# AVAILABLE DATA:
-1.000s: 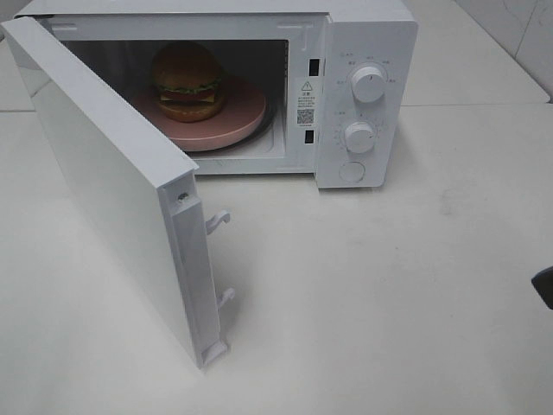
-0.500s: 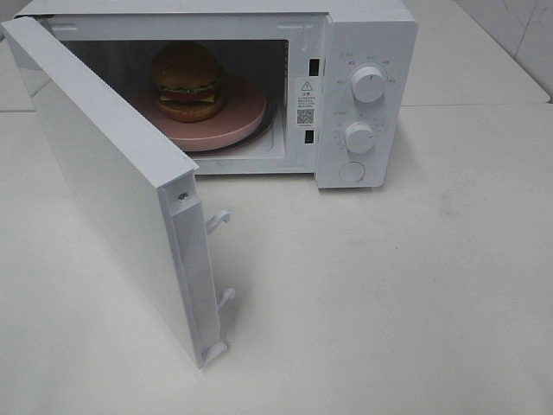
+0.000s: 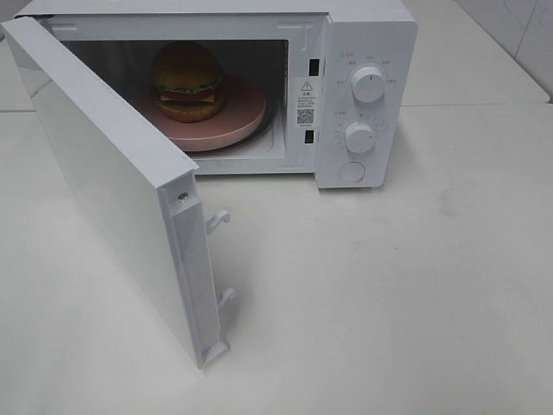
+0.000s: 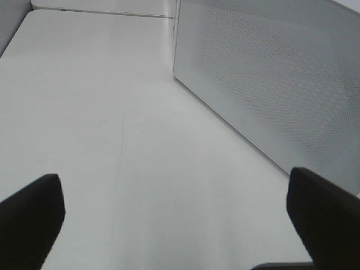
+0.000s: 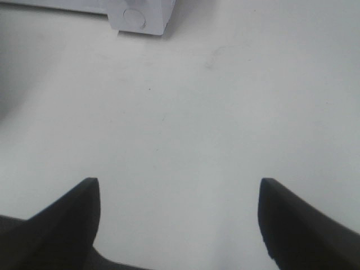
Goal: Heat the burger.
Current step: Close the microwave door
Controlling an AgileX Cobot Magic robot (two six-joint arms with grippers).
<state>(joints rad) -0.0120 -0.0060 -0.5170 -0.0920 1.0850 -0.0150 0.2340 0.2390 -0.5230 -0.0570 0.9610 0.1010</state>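
Kitchen-style setup, likely robot lab. White microwave [image 3: 367, 35] with two dials [image 3: 369, 84], door [image 3: 112, 181] swung open, on plain white tabletop [image 3: 406, 294]. Seam [image 3: 471, 105] between joined tabletops. Pale tiled wall [image 3: 518, 35] behind.

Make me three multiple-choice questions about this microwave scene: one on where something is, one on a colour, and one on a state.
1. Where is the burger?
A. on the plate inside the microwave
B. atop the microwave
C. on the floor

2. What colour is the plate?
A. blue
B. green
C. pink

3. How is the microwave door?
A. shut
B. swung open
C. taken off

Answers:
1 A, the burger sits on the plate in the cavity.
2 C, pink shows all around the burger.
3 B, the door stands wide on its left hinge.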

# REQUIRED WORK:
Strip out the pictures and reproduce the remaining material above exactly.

# SOLUTION FOR THIS TASK:
-1.000s: 
-0.500s: 
+0.000s: 
+0.000s: 
+0.000s: 
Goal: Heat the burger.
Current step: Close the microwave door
Controlling an AgileX Cobot Magic robot (two six-joint arms with grippers).
<state>(joints rad) -0.0120 -0.0060 -0.5170 -0.0920 1.0850 -0.0150 0.2340 0.2390 -0.5230 -0.0570 0.9610 0.1010</state>
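Kitchen-style setup, likely robot lab. White microwave [image 3: 367, 35] with two dials [image 3: 369, 84], door [image 3: 112, 181] swung open, on plain white tabletop [image 3: 406, 294]. Seam [image 3: 471, 105] between joined tabletops. Pale tiled wall [image 3: 518, 35] behind.

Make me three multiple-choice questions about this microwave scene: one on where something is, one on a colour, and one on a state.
1. Where is the burger?
A. on the plate inside the microwave
B. atop the microwave
C. on the floor

2. What colour is the plate?
A. blue
B. green
C. pink

3. How is the microwave door?
A. shut
B. swung open
C. taken off

Answers:
1 A, the burger sits on the plate in the cavity.
2 C, pink shows all around the burger.
3 B, the door stands wide on its left hinge.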

The response to this exercise is now finished.